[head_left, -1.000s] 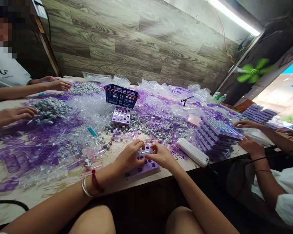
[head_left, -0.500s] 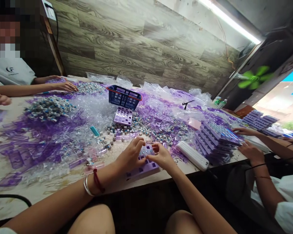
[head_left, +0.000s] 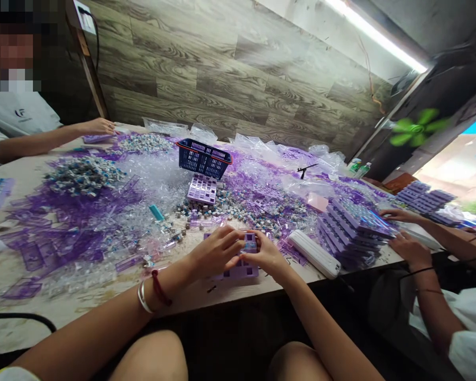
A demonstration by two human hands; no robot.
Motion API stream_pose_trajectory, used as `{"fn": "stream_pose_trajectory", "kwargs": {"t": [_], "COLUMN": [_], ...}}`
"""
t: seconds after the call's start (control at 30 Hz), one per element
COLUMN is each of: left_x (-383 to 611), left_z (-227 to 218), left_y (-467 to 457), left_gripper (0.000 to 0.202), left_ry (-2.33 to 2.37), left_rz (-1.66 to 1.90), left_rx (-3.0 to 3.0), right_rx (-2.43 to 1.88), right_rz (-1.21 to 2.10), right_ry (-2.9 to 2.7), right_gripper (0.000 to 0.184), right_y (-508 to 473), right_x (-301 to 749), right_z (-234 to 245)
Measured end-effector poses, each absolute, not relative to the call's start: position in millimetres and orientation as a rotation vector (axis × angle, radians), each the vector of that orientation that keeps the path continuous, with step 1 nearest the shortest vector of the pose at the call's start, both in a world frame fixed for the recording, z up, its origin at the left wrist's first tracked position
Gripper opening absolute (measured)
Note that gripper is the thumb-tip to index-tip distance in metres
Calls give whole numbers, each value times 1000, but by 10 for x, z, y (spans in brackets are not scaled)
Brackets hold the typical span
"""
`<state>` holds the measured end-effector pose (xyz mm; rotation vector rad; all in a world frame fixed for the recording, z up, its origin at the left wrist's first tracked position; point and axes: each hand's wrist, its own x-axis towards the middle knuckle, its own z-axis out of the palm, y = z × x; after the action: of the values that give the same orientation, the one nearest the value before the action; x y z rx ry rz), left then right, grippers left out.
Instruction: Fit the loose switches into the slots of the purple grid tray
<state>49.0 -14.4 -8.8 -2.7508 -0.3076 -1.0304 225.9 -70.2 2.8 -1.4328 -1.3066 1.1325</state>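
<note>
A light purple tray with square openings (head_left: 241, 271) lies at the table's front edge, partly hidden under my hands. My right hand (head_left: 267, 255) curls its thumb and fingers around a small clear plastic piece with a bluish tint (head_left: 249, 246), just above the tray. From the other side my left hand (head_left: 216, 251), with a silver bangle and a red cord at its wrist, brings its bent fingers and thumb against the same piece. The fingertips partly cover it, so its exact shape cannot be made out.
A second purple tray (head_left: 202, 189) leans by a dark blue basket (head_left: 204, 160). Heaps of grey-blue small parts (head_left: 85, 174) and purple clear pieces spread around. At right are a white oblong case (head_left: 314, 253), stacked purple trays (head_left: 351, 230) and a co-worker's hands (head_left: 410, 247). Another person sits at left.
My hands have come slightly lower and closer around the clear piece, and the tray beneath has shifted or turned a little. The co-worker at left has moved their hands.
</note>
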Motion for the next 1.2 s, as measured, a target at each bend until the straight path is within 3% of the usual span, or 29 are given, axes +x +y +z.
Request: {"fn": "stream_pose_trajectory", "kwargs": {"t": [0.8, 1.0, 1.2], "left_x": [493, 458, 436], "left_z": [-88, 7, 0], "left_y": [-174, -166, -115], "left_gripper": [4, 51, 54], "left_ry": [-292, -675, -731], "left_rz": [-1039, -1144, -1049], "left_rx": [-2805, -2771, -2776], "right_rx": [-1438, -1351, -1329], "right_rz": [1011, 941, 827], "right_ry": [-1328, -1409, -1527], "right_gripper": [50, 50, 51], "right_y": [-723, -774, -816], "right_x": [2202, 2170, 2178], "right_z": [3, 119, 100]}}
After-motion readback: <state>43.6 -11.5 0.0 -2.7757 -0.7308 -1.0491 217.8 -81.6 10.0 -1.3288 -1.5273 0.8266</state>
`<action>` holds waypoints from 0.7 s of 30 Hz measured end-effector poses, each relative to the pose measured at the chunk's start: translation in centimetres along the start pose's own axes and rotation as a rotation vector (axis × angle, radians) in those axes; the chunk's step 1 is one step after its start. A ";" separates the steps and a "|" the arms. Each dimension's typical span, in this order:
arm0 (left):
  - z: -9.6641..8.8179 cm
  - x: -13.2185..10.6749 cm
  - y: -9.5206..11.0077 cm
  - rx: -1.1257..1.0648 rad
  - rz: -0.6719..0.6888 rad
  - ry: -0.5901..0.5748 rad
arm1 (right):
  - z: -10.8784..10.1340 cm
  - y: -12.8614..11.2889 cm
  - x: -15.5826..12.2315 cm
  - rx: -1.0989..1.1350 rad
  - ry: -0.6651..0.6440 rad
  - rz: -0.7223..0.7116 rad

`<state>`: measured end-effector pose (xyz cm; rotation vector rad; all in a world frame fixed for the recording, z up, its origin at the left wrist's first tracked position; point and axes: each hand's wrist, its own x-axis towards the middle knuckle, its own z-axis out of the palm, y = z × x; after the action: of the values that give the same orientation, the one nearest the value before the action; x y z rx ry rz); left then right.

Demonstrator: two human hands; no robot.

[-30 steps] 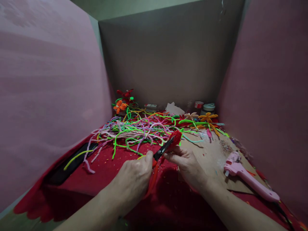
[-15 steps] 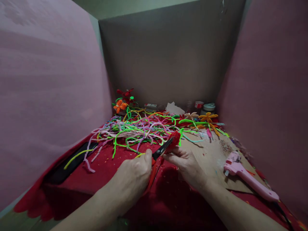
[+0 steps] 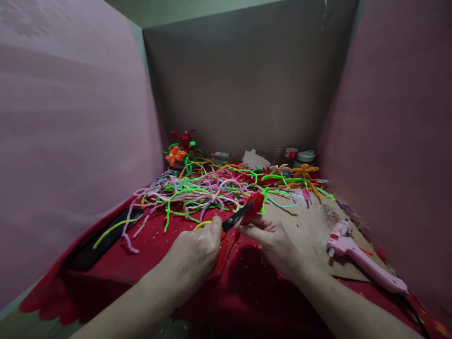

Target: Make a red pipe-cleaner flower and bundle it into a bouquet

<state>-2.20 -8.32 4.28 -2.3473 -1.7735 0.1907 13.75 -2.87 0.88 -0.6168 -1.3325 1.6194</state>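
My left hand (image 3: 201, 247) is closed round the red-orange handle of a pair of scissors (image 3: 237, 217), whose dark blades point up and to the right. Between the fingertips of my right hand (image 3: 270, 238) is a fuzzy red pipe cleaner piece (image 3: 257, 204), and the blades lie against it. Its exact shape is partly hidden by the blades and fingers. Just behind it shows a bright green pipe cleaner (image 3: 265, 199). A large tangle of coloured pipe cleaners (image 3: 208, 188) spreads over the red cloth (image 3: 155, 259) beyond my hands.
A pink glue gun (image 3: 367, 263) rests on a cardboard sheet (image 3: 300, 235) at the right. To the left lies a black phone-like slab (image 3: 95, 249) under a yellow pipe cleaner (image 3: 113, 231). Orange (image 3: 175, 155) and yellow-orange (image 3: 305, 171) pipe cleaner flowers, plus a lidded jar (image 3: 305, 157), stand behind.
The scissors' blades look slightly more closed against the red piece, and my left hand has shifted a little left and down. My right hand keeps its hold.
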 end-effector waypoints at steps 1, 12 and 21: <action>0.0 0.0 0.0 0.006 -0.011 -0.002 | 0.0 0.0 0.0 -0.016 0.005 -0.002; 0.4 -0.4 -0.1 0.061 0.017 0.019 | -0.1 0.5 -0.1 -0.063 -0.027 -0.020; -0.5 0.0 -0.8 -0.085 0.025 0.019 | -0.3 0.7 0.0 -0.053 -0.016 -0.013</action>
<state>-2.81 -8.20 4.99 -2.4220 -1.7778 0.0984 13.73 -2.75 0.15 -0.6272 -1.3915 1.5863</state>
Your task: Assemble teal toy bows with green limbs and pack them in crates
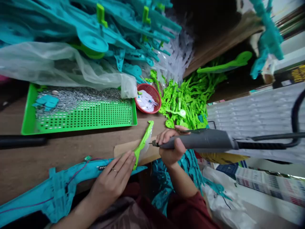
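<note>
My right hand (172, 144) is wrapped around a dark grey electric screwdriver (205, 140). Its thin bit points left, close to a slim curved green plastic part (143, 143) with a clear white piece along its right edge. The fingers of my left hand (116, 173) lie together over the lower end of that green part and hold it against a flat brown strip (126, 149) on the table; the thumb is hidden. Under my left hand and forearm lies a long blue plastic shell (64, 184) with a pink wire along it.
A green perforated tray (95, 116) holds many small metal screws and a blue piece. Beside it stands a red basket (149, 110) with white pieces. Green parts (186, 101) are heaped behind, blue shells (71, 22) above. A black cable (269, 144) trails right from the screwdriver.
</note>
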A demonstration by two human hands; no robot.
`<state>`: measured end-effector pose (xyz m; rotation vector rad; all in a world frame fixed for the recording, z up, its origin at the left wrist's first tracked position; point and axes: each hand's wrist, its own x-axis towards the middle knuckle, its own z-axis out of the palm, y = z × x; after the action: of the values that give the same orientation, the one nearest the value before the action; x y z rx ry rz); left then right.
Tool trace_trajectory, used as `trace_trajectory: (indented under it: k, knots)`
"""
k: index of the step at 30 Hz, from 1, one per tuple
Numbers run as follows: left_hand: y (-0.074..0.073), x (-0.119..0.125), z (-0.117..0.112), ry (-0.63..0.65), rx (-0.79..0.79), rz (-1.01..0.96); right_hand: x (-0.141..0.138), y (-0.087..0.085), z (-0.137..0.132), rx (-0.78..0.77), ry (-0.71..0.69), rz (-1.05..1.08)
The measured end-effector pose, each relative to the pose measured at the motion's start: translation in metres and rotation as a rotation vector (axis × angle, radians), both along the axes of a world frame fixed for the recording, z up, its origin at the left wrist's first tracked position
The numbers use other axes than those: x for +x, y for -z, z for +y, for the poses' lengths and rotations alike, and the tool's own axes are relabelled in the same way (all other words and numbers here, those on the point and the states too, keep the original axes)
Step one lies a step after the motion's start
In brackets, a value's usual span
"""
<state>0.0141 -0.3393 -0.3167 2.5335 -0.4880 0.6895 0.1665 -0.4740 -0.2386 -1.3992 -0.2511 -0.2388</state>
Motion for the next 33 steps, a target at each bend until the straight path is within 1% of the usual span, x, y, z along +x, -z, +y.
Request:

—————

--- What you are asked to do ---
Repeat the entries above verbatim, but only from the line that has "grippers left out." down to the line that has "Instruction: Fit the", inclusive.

--- Answer section ---
`<state>` holds the measured end-effector pose (xyz mm; rotation vector rad; all in a world frame fixed for the recording, z up, its origin at the left wrist's first tracked position; point and axes: each hand's wrist, its own x-axis towards the middle knuckle, its own z-axis out of the palm, y = z × x; after the action: of the values that give the same orientation, the one nearest the value before the action; x y z rx ry rz), left then right, grippers left out.
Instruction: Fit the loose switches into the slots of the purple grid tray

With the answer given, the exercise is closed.